Abstract

This paper aims to enrich the discourse about the reintegration of urban planning and public health. The community of planning practitioners and academics in the USA is a relative latecomer to the reintegration discussion, and is talking about it in a more constrained fashion than are counterparts in Canada and Europe – focusing on a narrowly framed research agenda about how characteristics of the built environment adversely impact human health, such as how sprawl and urban design influence physical activity and obesity. Moreover, those discussing the recently re‐emerged connections, while noting the joint origins of the two fields in the late nineteenth century, miss the significance of a set of discourses involving planners, architects, urban designers and health specialists that occurred during the 1950s, 1960s and 1970s, which influenced the evolution of the reintegration efforts then underway, under the auspices of the United Nations (UN) generally and the World Health Organization in particular.

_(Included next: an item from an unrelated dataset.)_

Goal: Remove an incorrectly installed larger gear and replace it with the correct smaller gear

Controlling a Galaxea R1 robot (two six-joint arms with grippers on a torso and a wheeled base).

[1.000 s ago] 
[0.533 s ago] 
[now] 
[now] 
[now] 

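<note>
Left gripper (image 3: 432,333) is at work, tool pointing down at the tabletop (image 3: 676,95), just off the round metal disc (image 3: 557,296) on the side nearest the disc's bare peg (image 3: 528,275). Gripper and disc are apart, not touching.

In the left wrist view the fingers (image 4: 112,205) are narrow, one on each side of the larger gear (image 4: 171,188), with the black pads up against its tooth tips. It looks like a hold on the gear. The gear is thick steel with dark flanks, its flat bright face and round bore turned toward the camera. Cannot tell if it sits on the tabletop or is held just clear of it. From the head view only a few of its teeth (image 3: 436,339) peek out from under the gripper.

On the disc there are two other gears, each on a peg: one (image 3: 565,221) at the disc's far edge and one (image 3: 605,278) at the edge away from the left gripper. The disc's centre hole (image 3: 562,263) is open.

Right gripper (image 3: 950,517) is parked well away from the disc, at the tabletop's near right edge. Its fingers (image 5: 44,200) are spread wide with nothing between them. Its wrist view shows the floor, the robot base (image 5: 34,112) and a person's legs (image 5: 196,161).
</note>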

We call particular attention to mid‐twentieth century discussions, publications and programmes – notably the Harvard Urban Design Conferences, the Delos Symposia orchestrated by the Greek planner Constantinos Doxiadis and disseminated in the journal Ekistics, and efforts by the Ford Foundation, UN, and US government agencies – to deal with poverty, urban development and health. We illuminate their importance in shaping a holistic, ecological view of healthy urban planning in a global context.